Set down each line from the start of the material exactly, please, up to and including the one that contains "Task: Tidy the".
====
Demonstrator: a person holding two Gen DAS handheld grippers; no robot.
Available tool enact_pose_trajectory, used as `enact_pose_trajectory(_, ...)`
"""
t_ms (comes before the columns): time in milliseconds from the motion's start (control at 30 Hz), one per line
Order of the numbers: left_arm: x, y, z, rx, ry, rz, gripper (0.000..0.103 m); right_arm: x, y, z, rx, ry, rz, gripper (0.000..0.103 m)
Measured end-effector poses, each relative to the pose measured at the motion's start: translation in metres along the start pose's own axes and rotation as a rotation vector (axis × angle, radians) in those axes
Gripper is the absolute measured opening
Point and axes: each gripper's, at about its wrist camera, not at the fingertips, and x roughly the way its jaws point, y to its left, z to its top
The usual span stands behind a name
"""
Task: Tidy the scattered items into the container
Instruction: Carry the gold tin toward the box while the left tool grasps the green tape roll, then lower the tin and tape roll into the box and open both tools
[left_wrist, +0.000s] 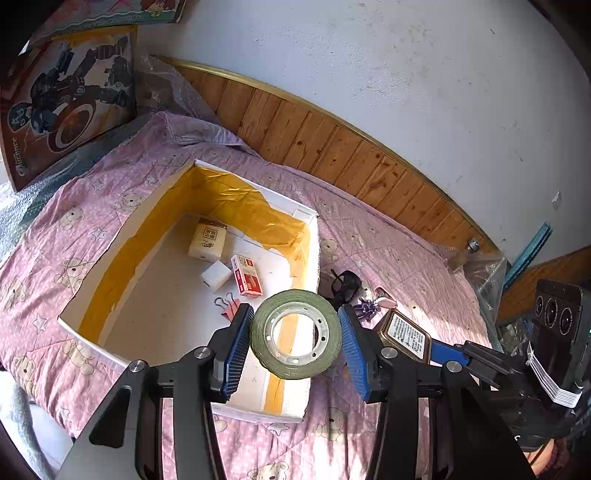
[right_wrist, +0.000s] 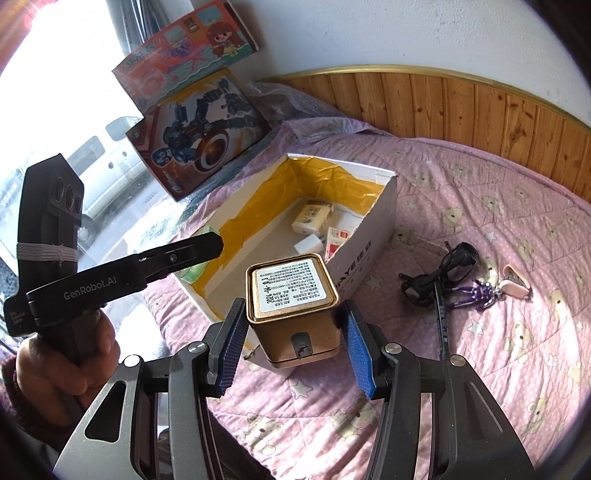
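My left gripper (left_wrist: 294, 314) is shut on a green tape roll (left_wrist: 299, 371), held over the near right corner of the white box (left_wrist: 314, 236) with yellow tape inside. A tissue pack (left_wrist: 208, 238), a white cube (left_wrist: 216, 275), a red packet (left_wrist: 246, 275) and binder clips (left_wrist: 229, 306) lie in the box. My right gripper (right_wrist: 294, 306) is shut on a gold square tin (right_wrist: 291, 288) with a white label, just in front of the box (right_wrist: 369, 236). Black glasses (right_wrist: 458, 258), a purple keychain (right_wrist: 480, 293) and a black pen (right_wrist: 441, 317) lie on the pink quilt.
Two toy boxes (right_wrist: 199, 136) lean against the wall behind the box. A wooden headboard (right_wrist: 480, 107) runs along the far side of the quilt. A hand (right_wrist: 62, 354) holds the left gripper's handle. Bubble wrap (left_wrist: 484, 273) sits at the bed's right edge.
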Motion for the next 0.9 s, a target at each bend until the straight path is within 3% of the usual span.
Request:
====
> Output:
Demonstrator: a person holding two Gen DAS handheld grippers; no robot.
Available tool enact_pose_trajectory, used as `enact_pose_trajectory(_, ...)`
"""
t_ms (comes before the columns): time in milliseconds from the motion's start (control at 30 Hz), one per line
Order of the numbers: left_arm: x, y, z, rx, ry, rz, gripper (0.000..0.103 m); right_arm: x, y, z, rx, ry, rz, gripper (0.000..0.103 m)
Measured end-effector poses, each relative to the pose measured at the motion's start: translation in metres along the start pose's own axes and rotation as a rotation vector (axis × angle, radians) in those axes
Gripper is the absolute measured opening
Point and axes: each gripper's, at about its wrist camera, not at the fingertips, and x roughly the way its jaws point, y to its left, z to its top
The usual span stands behind a name
"""
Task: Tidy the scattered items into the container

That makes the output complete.